Will you give the material below again, every line exactly as it is?

..............................

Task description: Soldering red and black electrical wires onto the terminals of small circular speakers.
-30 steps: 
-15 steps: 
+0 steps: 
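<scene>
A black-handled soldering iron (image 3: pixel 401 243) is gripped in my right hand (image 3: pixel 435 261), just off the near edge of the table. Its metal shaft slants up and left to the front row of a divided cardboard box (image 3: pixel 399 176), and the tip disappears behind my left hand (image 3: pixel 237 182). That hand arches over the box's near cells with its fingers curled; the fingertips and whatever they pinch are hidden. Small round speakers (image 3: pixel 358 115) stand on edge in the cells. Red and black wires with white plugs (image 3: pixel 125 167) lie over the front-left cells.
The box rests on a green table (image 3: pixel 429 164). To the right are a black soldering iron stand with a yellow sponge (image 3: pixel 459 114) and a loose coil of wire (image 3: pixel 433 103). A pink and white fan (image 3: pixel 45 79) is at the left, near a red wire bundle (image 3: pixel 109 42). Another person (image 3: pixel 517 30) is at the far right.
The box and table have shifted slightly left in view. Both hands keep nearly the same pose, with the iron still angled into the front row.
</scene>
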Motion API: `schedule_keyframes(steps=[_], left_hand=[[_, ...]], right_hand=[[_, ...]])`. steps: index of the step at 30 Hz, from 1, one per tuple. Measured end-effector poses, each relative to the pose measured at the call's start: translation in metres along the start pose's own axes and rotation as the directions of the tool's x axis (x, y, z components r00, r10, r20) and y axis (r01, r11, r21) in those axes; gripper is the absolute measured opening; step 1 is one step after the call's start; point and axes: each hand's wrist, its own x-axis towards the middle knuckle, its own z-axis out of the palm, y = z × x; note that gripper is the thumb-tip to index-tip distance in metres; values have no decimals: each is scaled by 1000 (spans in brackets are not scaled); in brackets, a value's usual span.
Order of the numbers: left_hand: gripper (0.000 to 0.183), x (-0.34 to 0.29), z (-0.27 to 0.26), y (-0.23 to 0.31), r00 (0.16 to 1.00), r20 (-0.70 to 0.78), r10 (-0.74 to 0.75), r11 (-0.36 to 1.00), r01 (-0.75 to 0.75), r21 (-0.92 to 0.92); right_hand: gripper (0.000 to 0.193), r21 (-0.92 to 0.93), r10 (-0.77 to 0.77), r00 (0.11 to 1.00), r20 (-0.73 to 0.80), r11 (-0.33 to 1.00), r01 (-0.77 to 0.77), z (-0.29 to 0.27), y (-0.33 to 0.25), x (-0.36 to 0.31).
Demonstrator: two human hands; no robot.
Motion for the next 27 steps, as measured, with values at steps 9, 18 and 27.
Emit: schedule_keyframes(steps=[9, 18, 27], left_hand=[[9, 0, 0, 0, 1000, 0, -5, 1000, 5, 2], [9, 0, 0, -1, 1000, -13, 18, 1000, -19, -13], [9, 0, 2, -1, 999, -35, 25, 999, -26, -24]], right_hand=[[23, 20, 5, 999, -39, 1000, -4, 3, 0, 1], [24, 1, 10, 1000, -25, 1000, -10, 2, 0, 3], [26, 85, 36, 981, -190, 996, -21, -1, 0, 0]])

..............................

> _Answer section_:
Task description: Soldering red and black electrical wires onto the terminals of small circular speakers.
-30 steps: 
-15 steps: 
+0 steps: 
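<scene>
A black-handled soldering iron (image 3: pixel 401 243) is gripped in my right hand (image 3: pixel 435 261), just off the near edge of the table. Its metal shaft slants up and left to the front row of a divided cardboard box (image 3: pixel 399 176), and the tip disappears behind my left hand (image 3: pixel 237 182). That hand arches over the box's near cells with its fingers curled; the fingertips and whatever they pinch are hidden. Small round speakers (image 3: pixel 358 115) stand on edge in the cells. Red and black wires with white plugs (image 3: pixel 125 167) lie over the front-left cells.
The box rests on a green table (image 3: pixel 429 164). To the right are a black soldering iron stand with a yellow sponge (image 3: pixel 459 114) and a loose coil of wire (image 3: pixel 433 103). A pink and white fan (image 3: pixel 45 79) is at the left, near a red wire bundle (image 3: pixel 109 42). Another person (image 3: pixel 517 30) is at the far right.
The box and table have shifted slightly left in view. Both hands keep nearly the same pose, with the iron still angled into the front row.
</scene>
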Motion API: `schedule_keyframes(steps=[_], left_hand=[[_, ...]], right_hand=[[_, ...]])`. steps: index of the step at 30 Hz, from 1, one per tuple. Measured end-effector poses, each relative to the pose measured at the call's start: translation in metres along the start pose's own axes and rotation as the directions of the tool's x axis (x, y, z components r00, r10, r20) and y axis (r01, r11, r21) in those axes; gripper is the absolute measured opening; step 1 is one step after the call's start; point and axes: each hand's wrist, its own x-axis towards the middle knuckle, its own z-axis out of the palm, y = z × x; note that gripper is the thumb-tip to index-tip distance in metres; values have no decimals: each is scaled by 1000 (spans in brackets are not scaled); in brackets, a value's usual span.
Order of the numbers: left_hand: gripper (0.000 to 0.183), x (-0.34 to 0.29), z (-0.27 to 0.26), y (-0.23 to 0.31), r00 (0.16 to 1.00), r20 (-0.70 to 0.78), r10 (-0.74 to 0.75), r11 (-0.36 to 1.00), r01 (-0.75 to 0.75), r21 (-0.92 to 0.92); right_hand: gripper (0.000 to 0.193), r21 (-0.92 to 0.93), r10 (-0.77 to 0.77), r00 (0.11 to 1.00), r20 (-0.73 to 0.80), r11 (-0.33 to 1.00), r01 (-0.77 to 0.77), z (-0.29 to 0.27), y (-0.33 to 0.25), x (-0.36 to 0.31).
Demonstrator: two human hands; no robot.
Motion for the next 27 steps, as measured, with values at steps 9, 18 and 27.
Emit: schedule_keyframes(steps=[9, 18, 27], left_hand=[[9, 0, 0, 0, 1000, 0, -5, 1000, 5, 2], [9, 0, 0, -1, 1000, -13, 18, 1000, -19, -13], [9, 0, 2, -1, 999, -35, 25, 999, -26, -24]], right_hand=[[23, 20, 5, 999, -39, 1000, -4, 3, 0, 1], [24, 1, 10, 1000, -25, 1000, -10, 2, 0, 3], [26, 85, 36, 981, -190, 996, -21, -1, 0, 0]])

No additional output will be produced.